There are many faster objects, including the X-15 and Shuttle. Both are faster than the Blackbird but do not count. Shuttle is a spacecraft but even during reentry, shuttle could not hit such speeds unaided by other aircraft that departed from it along the way (the boosters etx). Nor could the X-15 which was dropped from a larger carrier aircraft. Both could not get to their records speed unaided.
Neither could the SR-71/YF-12. They burnt so much fuel getting off the ground that, to preform a run to top speed and get home, they needed to refuel. So how is that fundamentally different than Shuttle or the X-15? For an aircraft to qualify as an aircraft it should be able to get up and down without help. Therefore it is the Mig-25/31 that deserves the praise of "fastest aircraft".
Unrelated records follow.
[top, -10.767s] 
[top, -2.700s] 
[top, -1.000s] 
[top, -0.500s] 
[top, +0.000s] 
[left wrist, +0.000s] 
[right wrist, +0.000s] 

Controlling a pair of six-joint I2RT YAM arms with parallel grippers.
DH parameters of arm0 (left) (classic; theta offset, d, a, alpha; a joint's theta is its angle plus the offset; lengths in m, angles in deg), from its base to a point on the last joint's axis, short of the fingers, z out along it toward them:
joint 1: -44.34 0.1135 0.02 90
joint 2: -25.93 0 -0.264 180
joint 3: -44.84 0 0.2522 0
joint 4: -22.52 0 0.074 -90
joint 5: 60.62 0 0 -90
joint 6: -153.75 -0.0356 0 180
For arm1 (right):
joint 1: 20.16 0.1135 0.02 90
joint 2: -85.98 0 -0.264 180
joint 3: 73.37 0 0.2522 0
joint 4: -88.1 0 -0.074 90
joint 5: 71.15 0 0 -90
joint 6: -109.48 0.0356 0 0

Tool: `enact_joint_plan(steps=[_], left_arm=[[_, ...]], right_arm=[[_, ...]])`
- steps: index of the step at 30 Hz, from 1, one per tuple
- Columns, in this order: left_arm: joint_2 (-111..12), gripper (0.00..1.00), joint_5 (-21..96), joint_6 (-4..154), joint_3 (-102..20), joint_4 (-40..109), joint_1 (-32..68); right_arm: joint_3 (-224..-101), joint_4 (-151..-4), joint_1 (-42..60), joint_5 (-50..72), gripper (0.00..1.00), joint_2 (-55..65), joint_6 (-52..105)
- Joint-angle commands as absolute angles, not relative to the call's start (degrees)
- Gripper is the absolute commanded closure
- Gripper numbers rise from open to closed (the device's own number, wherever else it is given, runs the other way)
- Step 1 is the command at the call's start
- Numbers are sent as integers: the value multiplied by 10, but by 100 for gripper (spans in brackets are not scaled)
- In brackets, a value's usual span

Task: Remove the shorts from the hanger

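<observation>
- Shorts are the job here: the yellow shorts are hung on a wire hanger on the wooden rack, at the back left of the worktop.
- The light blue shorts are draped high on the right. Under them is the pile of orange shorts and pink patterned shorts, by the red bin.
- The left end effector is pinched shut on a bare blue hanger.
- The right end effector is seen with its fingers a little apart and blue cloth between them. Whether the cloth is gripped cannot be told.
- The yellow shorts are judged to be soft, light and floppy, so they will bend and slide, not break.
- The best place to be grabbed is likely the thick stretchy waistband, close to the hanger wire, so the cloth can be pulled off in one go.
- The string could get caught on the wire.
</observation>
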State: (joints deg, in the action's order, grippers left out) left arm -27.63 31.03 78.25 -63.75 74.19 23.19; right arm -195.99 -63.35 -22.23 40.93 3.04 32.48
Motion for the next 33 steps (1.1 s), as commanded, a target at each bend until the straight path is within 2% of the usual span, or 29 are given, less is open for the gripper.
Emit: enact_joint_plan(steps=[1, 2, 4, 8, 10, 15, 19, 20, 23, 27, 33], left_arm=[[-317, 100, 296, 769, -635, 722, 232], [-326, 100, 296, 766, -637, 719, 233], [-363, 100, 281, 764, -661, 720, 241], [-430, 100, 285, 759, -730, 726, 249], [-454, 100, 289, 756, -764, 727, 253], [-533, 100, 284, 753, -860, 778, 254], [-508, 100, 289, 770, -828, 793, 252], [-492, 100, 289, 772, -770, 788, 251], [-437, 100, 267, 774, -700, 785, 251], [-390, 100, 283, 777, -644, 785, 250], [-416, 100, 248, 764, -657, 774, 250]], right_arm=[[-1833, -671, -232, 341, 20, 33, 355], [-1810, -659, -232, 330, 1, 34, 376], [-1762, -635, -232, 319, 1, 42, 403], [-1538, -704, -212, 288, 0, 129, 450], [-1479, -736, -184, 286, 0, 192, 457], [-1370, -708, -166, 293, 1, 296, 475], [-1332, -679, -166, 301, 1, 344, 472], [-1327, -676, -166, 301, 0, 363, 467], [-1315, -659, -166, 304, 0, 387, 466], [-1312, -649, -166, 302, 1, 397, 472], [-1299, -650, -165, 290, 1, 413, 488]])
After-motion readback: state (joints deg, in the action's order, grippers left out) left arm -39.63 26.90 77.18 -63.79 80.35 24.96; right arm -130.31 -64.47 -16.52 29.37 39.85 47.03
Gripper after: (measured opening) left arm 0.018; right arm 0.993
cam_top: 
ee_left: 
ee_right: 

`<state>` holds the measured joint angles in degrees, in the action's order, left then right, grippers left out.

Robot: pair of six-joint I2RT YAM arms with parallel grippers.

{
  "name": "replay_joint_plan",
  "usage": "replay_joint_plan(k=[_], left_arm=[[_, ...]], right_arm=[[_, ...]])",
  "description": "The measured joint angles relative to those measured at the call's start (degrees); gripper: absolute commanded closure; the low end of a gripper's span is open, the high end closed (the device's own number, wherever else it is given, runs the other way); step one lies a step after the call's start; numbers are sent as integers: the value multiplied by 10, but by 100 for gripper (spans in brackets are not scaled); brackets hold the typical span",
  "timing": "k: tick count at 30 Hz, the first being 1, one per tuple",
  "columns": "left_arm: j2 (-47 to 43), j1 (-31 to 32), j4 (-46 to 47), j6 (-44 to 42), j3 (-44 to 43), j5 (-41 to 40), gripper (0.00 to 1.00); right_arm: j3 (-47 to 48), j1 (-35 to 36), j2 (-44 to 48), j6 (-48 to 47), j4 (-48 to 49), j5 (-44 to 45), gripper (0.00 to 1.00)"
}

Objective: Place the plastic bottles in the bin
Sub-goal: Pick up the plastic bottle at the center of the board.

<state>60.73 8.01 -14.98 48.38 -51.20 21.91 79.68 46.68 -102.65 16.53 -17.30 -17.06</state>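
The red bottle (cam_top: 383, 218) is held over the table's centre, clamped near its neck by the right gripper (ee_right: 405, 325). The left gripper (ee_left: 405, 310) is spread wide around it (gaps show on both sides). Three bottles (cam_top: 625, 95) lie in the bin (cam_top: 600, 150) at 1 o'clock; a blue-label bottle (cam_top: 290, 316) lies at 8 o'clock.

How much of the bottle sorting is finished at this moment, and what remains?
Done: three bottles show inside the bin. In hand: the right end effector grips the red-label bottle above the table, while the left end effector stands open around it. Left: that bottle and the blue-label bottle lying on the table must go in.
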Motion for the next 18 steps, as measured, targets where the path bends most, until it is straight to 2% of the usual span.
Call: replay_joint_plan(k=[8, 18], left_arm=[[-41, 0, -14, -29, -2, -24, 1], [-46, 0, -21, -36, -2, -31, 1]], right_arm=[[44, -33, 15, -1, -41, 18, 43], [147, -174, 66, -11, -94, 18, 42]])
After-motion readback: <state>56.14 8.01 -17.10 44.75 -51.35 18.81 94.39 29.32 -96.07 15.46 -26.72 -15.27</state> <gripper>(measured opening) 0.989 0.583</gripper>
They could have taken off and accelerated to record-breaking speeds if that's all they wanted to do, but the typical mission profile was to fly to far away locations to conduct surveillance, so in-air refueling was always part of the mission profile.
TLDR: They needed full tanks (more or less) or an inert layer of nitrogen over the gas in the tanks before hitting Mach 3 or else the fumes in the tank might ignite. At the end you'll see that they had a system for fueling the tanks on the ground in order to hit mach 3 right after takeoff but it was a maintenance nightmare.
If I remember right, the SR71 could fly at Mach 3 for up to 90 minutes between refuelings. That's significantly longer than any jet ever made.
Except the XB-70. Data is rare, but it was to cruise at 3.0 for somewhere between one and two hours.